Education
She returned to school at age 30 and earned her Bachelor of Fine Arts from Parsons The New School for Design.
She returned to school at age 30 and earned her Bachelor of Fine Arts from Parsons The New School for Design.
Glasser was raised in a Jewish family in Poughkeepsie, New York, one of four sisters including the children"s writer Jacqueline Preiss Weitzman. She has had two successful careers, the first as a ballet dancer and the second as an illustrator. She began her career as a soloist with the Pennsylvania Ballet, until injury forced her to leave.
After graduation, it took five years for her big break, when she was asked to illustrate Alexander, Who"s Not (Do You Hear Maine? I Mean lieutenant!) Going to Move by Judith Viorst, published by Atheneum Books in 1995.

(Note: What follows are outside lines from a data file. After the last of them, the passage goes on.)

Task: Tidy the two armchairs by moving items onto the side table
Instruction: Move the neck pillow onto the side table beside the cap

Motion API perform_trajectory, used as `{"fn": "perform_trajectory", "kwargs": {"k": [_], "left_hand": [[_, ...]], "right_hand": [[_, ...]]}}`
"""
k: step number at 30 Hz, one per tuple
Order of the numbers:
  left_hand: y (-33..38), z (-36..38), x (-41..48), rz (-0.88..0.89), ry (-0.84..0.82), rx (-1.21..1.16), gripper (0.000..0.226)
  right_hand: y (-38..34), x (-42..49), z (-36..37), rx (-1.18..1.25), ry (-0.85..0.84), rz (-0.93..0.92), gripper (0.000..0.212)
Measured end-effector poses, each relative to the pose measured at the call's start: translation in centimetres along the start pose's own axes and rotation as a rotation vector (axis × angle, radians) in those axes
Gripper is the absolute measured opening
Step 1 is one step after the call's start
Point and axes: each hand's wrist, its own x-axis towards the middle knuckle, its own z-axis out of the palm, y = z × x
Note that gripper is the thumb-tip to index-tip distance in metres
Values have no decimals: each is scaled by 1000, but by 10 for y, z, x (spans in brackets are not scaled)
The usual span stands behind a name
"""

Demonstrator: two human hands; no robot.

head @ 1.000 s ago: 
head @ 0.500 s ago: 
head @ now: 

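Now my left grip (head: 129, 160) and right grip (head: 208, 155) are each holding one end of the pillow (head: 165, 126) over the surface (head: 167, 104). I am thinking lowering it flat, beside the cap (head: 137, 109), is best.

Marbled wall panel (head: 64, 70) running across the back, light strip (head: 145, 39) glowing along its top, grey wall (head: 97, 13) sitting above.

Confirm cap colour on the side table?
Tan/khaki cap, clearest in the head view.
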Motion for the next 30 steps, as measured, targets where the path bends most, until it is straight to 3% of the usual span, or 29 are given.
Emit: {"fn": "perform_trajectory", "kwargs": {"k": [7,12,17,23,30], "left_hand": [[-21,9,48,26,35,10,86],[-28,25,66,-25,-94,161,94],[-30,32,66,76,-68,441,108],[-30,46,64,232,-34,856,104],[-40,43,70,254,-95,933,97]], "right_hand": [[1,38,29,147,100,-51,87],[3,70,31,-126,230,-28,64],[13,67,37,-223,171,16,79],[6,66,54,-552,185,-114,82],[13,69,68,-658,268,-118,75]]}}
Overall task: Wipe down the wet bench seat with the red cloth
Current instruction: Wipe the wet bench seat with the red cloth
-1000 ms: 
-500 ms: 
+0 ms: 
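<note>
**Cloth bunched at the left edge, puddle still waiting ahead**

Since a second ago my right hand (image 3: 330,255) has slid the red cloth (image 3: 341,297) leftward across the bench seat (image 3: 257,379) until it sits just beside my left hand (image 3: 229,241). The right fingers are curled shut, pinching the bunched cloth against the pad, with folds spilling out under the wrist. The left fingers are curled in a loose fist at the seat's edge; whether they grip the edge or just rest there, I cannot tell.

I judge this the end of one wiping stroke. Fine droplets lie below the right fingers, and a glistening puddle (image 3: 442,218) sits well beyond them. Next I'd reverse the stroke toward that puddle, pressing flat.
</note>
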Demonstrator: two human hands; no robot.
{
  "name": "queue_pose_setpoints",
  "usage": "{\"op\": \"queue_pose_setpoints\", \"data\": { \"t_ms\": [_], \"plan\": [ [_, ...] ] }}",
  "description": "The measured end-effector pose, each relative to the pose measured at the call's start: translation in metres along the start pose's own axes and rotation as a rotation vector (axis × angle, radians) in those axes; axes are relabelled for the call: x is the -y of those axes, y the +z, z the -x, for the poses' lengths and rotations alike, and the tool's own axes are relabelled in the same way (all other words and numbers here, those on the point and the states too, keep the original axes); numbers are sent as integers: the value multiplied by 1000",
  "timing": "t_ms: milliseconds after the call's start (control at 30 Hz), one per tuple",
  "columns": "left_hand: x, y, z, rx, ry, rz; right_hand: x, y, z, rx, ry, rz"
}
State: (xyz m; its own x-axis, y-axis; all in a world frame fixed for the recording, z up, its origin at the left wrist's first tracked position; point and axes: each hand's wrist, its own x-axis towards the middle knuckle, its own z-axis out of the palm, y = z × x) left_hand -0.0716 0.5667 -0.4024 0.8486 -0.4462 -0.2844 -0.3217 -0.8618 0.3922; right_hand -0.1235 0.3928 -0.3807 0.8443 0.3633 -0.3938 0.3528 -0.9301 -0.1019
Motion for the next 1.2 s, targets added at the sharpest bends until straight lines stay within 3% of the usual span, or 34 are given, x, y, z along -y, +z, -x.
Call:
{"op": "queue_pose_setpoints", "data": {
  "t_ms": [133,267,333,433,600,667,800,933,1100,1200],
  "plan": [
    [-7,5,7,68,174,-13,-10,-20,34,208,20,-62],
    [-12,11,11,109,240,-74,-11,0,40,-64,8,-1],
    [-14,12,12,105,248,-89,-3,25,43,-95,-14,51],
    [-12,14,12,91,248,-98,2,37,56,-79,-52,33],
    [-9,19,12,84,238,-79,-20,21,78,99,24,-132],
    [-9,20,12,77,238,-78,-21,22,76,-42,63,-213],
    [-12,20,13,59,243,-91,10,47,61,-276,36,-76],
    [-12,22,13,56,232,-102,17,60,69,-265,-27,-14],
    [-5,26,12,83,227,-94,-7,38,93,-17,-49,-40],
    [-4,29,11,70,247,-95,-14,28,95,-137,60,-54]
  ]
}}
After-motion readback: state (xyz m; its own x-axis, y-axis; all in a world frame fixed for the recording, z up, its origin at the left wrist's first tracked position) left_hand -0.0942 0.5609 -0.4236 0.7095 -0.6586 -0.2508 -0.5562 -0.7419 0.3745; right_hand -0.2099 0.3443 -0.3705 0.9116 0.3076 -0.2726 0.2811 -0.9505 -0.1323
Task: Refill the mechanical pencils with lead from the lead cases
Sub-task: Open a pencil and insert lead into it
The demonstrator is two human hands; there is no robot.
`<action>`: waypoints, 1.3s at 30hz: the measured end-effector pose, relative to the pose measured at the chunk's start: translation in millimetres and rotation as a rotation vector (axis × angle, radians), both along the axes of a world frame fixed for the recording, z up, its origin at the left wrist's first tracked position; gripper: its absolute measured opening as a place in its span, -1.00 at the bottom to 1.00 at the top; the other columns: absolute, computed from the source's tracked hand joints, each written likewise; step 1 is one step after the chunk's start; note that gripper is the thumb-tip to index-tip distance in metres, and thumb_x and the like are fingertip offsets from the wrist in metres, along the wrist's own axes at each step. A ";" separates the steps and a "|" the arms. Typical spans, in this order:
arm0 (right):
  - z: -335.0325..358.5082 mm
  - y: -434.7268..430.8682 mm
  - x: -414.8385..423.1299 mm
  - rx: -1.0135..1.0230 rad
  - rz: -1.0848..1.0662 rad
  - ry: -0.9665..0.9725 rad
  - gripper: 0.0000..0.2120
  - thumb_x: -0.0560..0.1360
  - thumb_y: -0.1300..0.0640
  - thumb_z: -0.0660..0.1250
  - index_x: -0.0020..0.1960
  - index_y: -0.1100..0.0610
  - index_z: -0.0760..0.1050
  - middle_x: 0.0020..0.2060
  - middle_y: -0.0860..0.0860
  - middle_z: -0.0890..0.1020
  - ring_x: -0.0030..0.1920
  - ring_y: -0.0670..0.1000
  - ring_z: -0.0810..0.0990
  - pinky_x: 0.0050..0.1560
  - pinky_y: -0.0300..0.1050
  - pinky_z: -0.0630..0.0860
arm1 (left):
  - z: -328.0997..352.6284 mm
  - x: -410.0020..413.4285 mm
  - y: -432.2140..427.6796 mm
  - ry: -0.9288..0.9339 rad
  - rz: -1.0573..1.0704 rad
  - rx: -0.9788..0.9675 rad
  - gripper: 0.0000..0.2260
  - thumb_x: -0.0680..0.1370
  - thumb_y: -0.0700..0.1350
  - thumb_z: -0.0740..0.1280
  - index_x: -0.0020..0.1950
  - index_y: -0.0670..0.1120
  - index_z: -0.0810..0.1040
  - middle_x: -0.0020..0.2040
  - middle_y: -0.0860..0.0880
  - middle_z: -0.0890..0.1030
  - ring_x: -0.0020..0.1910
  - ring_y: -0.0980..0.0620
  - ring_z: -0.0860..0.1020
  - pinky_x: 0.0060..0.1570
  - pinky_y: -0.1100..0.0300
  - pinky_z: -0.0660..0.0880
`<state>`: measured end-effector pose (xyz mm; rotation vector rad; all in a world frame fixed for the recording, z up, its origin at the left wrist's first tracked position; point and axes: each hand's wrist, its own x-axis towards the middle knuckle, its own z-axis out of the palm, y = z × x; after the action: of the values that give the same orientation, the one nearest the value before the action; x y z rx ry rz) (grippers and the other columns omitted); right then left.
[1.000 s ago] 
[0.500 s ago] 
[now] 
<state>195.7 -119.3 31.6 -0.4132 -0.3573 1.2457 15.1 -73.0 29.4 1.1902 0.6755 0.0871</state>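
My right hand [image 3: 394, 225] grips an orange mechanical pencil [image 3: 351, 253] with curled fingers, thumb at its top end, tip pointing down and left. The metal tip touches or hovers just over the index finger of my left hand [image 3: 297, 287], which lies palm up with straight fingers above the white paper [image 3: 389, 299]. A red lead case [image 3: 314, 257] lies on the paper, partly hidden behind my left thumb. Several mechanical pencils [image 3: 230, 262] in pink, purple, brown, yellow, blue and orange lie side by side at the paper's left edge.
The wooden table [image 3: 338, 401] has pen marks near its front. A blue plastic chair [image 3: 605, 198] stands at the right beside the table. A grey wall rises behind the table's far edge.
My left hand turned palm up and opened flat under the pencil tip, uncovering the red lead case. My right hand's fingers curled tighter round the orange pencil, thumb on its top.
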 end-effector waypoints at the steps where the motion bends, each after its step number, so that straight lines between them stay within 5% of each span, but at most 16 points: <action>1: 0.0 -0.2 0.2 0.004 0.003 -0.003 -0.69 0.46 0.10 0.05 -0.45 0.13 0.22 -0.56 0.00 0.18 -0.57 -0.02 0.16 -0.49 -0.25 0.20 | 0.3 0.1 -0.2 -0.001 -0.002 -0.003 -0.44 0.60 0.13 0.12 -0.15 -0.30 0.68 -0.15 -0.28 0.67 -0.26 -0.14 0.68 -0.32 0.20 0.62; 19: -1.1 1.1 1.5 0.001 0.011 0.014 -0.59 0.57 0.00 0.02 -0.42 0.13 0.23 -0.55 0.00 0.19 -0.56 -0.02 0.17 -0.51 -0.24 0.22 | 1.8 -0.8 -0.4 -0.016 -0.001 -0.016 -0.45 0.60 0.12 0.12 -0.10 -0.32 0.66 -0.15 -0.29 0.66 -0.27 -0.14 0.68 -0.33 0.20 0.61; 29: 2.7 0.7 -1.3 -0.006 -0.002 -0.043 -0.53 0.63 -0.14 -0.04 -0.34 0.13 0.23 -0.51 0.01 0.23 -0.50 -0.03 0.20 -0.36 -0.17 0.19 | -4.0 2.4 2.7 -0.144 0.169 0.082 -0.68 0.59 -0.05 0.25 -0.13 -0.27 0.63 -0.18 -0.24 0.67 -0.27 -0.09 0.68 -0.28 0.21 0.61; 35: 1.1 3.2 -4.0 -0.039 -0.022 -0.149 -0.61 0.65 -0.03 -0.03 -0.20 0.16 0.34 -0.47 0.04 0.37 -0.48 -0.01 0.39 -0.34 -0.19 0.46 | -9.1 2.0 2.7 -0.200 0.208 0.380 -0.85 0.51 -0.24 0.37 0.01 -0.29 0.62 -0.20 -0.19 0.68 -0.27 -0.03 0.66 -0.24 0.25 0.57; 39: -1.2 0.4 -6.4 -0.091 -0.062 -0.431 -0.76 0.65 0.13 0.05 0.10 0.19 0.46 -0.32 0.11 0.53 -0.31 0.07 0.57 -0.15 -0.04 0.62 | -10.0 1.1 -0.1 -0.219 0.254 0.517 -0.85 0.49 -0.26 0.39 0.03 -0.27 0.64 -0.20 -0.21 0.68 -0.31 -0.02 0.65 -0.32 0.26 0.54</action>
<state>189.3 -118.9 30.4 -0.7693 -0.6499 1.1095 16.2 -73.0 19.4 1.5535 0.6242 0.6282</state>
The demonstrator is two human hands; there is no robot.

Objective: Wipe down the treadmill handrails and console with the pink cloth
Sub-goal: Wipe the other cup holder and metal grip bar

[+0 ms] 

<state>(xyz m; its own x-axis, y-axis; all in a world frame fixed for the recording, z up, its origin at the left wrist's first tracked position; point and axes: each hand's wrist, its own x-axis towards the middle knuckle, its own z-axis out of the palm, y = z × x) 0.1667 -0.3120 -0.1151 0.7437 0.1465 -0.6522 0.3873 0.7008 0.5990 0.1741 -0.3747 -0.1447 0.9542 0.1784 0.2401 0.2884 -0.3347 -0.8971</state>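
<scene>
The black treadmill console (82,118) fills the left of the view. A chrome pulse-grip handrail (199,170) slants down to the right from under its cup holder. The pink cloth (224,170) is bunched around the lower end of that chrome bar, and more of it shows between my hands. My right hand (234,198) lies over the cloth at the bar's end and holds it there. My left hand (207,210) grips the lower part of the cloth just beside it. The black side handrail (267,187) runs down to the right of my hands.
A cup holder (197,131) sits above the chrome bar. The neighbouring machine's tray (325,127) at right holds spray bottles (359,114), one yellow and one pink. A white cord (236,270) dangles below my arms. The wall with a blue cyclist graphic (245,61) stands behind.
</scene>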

lieutenant was a sequel to the extraordinarily successful Alexander and the Terrible, Horrible, Number Good, Very Bad Day (Atheneum, 1972) and Glasser worked "in the style of Ray Cruz," the original illustrator. (You Can"t Take a Balloon is Glasser"s second-published title in the Library of Congress catalog) Since then she has illustrated picture books with writers including radio star Garrison Keillor, poet Elizabeth Garton Scanlon, and Sarah Ferguson, Duchess of New York
She also collaborated on three books with Lynne Cheney, the wife of the then Vice President, whom she first met in 2001. Her illustrations for America, A Patriotic Primer were described as "the greatest strength of this ambitious project, with endearing children of all colors, kinds, and cultures, and dozens of historical figures and sites rendered in carefully researched detail."
In 2005 Glasser was paired with the writer Jane O’Connor to illustrate the Fancy Nancy books, where her "action-filled pen-and-ink drawings put Nancy in wild tutus, ruby slippers, fairy wings and fuzzy slippers".
Books in the series, which now number more than 70 titles, have spent over 330 weeks on the New York Times Best Sellers list, and have sold more than 29 million volumes.
The Children"s Book Council named her 2013 Illustrator of the Year for Fancy Nancy and the Mermaid Ballet after more than one million young people cast their votes in the 6th annual Children"s Choice Book Awards. And Disney Junior has signed to make an animated tv series about her most popular character. She was diagnosed with breast cancer in 2012, but has since recovered.